As a final point we note that the argument that we provide in Sect. 5, although this was not spelled out there, is exemplary of a more general principle. When we delve a little more deeply into the stochastic models for individual behavior, as was necessary in order to calculate \(\sigma ^2\), it generally becomes clear how embarrassingly oversimplified such models tend to be. In our case it turned out that it was implicitly assumed that microscopically the production of young is coupled far more loosely to the energy flow to reproduction than seemingly is assumed at the macroscopic level. Real organisms first have to accumulate the necessary energy that then is transformed into the birth of a young, instead of randomly producing young on the basis of the instantaneous availability of resources. Therefore in reality the production of young usually is far more regular than Poisson (so that \(\sigma ^2\) is close to \(\sigma _{\lambda }^2\) ), and at a given time depends also on past energy availabilities.
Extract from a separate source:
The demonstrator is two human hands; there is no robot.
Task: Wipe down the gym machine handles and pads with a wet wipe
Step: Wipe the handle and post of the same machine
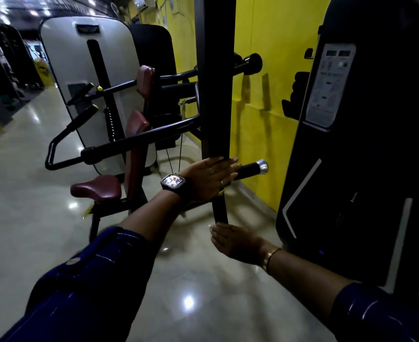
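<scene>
At the centre of the frame the person's left hand (209, 177), fingers straight and together, lay flat against the foot of the black upright post (215, 95), where the chrome-capped handle (251, 169) stuck out to the right. Below it the right hand (235, 243) was held wide and flat, fingertips at the lower end of the downward grip (219, 208); contact could not be told. No wet wipe showed in either hand, though one might have lain under the left palm. Done well, the wipe would probably wrap round each grip and run its full length, then move on to the maroon seat pad (96, 188) at lower left. A dark bin-like shape (166, 122) stood behind the machine, its contents hidden.
</scene>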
Hence the idea that the average rate of offspring production at age a is just a function b of \(u(a)\, e (m(a) )\) is at best only a rough approximation. One possible justification is that most of the time \(u\, e(m)\) varies only slowly compared to the rate at which young are produced, and that if reproduction does occur spread out in time, no two individuals will be in the same phase of their reproduction cycle, so that at any one time the effective offspring production of the individuals that have a size close to the scalar \(\overline{m}\) may well be on average close to \(b(ue(\overline{m}))\). However, the modelling community is still a long way from proving any rigorous approximation theorems of this ilk. (See Heijmans and Metz (1989) for another possible justification, which, however, is less often applicable in a general life history context.) Of course we also made other simplifying assumptions, like neglecting basal metabolism. However, these simplifications were only put in to ease the exposition, raise no deep mathematical issue, and hence can presumably be relaxed without great difficulty.